TASK GOAL
Every line below is to be given again precisely; images are to be left out.

==== RAW DATA

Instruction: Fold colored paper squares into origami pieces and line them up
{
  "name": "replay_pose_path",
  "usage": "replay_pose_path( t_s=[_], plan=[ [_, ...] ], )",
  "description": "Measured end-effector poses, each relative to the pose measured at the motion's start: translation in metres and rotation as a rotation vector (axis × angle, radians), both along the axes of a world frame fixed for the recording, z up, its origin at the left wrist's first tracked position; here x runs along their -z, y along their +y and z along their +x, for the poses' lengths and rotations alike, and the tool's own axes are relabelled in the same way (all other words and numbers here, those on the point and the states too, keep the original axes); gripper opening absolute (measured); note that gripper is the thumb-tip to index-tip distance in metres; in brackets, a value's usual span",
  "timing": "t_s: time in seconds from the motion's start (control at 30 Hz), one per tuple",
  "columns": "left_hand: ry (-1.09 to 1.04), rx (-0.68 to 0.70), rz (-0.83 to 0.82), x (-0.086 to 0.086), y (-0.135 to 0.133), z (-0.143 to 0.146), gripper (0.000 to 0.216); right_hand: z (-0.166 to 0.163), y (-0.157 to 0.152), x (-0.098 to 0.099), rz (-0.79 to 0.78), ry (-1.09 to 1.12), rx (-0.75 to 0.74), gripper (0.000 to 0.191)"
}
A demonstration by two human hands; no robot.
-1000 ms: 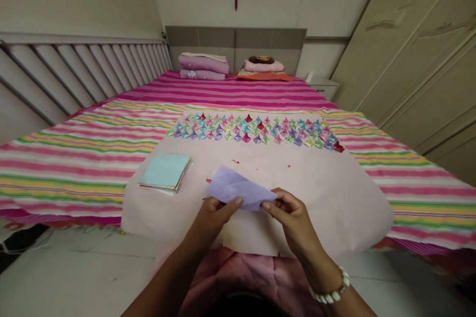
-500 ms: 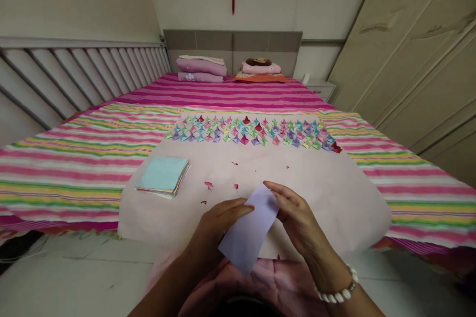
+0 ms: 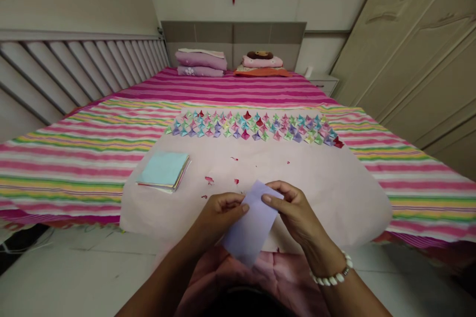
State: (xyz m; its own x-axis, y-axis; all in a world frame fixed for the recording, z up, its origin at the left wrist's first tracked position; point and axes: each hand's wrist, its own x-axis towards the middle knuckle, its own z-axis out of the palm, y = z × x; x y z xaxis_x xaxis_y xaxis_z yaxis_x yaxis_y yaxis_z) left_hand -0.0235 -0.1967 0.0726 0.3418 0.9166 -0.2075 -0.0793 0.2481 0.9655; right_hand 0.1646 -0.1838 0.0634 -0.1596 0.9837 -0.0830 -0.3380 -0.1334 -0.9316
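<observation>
My left hand (image 3: 219, 214) and my right hand (image 3: 293, 213) both pinch the top edge of a folded lilac paper (image 3: 251, 225), thumbs on its face. The paper hangs as a long strip toward my lap, over the near edge of a large pale pink sheet (image 3: 327, 183) spread on the bed. A stack of coloured square papers (image 3: 163, 171), pale blue on top, lies on that sheet to the left of my hands. Rows of several small folded paper shapes (image 3: 253, 126) in many colours line the sheet's far edge.
The bed carries a striped pink, green and yellow cover (image 3: 74, 153), with folded bedding and pillows (image 3: 203, 62) at the headboard. A slatted rail (image 3: 74, 69) runs along the left, wardrobe doors (image 3: 420, 44) on the right. Small red paper scraps (image 3: 208, 179) dot the sheet.
The lilac paper went from lying wide and flat between my hands to hanging as a narrow lengthwise strip. Both hands shifted their grip to its top edge and drew slightly nearer.
</observation>
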Motion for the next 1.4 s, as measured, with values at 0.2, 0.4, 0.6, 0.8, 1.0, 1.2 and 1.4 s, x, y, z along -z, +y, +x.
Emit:
replay_pose_path(
  t_s=[0.2,0.4,0.6,0.8,1.0,1.2,1.4],
  plan=[
    [-0.047,-0.002,-0.004,0.012,0.0,0.003,0.027,0.009,0.002,0.004,0.087,0.01,-0.049,0.009],
    [0.012,-0.038,-0.049,0.012,-0.001,0.003,0.021,0.011,0.006,0.001,0.102,0.045,-0.099,0.01],
    [0.109,-0.158,0.157,0.004,-0.001,0.009,0.022,0.001,0.01,0.005,-0.018,0.046,-0.015,0.04],
    [-0.035,-0.157,0.005,0.005,0.007,0.007,0.039,-0.005,0.013,0.004,0.026,0.003,-0.026,0.05],
    [-0.001,-0.059,-0.028,-0.001,0.014,0.005,0.031,-0.008,0.012,0.002,0.238,-0.183,0.121,0.049],
    [-0.227,-0.305,-0.072,0.003,0.02,0.003,0.032,-0.003,0.002,0.022,0.276,-0.242,0.283,0.048],
    [-0.263,-0.357,-0.021,0.008,0.018,0.007,0.033,-0.016,-0.014,0.033,-0.048,-0.016,-0.095,0.047]
  ],
)
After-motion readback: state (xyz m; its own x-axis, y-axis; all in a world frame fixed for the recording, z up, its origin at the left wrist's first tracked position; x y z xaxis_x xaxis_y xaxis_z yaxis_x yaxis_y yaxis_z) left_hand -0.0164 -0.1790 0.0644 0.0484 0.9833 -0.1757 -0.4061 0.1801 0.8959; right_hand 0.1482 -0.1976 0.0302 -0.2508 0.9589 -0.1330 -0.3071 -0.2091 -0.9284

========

WRITTEN SOLUTION
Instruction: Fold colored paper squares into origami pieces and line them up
{
  "name": "replay_pose_path",
  "usage": "replay_pose_path( t_s=[_], plan=[ [_, ...] ], )",
  "description": "Measured end-effector poses, each relative to the pose measured at the motion's start: translation in metres and rotation as a rotation vector (axis × angle, radians), both along the axes of a world frame fixed for the recording, z up, its origin at the left wrist's first tracked position; here x runs along their -z, y along their +y and z along their +x, for the poses' lengths and rotations alike, and the tool's own axes are relabelled in the same way (all other words and numbers here, those on the point and the states too, keep the original axes); gripper opening absolute (measured); note that gripper is the thumb-tip to index-tip distance in metres; in brackets, a value's usual span",
  "timing": "t_s: time in seconds from the motion's start (control at 30 Hz), one per tuple",
  "columns": "left_hand: ry (-1.09 to 1.04), rx (-0.68 to 0.70), rz (-0.83 to 0.82), x (-0.086 to 0.086), y (-0.135 to 0.133), z (-0.143 to 0.146), gripper (0.000 to 0.216); right_hand: z (-0.166 to 0.163), y (-0.157 to 0.152), x (-0.098 to 0.099), rz (-0.79 to 0.78), ry (-1.09 to 1.12), rx (-0.75 to 0.74), gripper (0.000 to 0.191)"
}
A demonstration by two human hands; no robot.
-1000 ms: 
-500 ms: 
+0 ms: 
State: (xyz m; its own x-axis, y-axis; all in a world frame fixed for the recording, z up, its origin at the left wrist's first tracked position; point and axes: each hand's wrist, its own x-axis towards the middle knuckle, its own z-axis out of the palm, y = z × x; x y z xaxis_x xaxis_y xaxis_z yaxis_x yaxis_y yaxis_z) left_hand -0.0235 -0.1967 0.0726 0.3418 0.9166 -0.2075 -0.0793 0.2481 0.9655; right_hand 0.1646 -0.1838 0.0634 -0.1596 0.9837 -0.0830 -0.3380 -0.1334 -0.9316
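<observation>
My left hand (image 3: 219, 214) and my right hand (image 3: 293, 213) both pinch the top edge of a folded lilac paper (image 3: 251, 225), thumbs on its face. The paper hangs as a long strip toward my lap, over the near edge of a large pale pink sheet (image 3: 327, 183) spread on the bed. A stack of coloured square papers (image 3: 163, 171), pale blue on top, lies on that sheet to the left of my hands. Rows of several small folded paper shapes (image 3: 253, 126) in many colours line the sheet's far edge.
The bed carries a striped pink, green and yellow cover (image 3: 74, 153), with folded bedding and pillows (image 3: 203, 62) at the headboard. A slatted rail (image 3: 74, 69) runs along the left, wardrobe doors (image 3: 420, 44) on the right. Small red paper scraps (image 3: 208, 179) dot the sheet.
The lilac paper went from lying wide and flat between my hands to hanging as a narrow lengthwise strip. Both hands shifted their grip to its top edge and drew slightly nearer.
</observation>
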Motion for the next 1.4 s, as measured, with values at 0.2, 0.4, 0.6, 0.8, 1.0, 1.2 and 1.4 s, x, y, z along -z, +y, +x.
Emit:
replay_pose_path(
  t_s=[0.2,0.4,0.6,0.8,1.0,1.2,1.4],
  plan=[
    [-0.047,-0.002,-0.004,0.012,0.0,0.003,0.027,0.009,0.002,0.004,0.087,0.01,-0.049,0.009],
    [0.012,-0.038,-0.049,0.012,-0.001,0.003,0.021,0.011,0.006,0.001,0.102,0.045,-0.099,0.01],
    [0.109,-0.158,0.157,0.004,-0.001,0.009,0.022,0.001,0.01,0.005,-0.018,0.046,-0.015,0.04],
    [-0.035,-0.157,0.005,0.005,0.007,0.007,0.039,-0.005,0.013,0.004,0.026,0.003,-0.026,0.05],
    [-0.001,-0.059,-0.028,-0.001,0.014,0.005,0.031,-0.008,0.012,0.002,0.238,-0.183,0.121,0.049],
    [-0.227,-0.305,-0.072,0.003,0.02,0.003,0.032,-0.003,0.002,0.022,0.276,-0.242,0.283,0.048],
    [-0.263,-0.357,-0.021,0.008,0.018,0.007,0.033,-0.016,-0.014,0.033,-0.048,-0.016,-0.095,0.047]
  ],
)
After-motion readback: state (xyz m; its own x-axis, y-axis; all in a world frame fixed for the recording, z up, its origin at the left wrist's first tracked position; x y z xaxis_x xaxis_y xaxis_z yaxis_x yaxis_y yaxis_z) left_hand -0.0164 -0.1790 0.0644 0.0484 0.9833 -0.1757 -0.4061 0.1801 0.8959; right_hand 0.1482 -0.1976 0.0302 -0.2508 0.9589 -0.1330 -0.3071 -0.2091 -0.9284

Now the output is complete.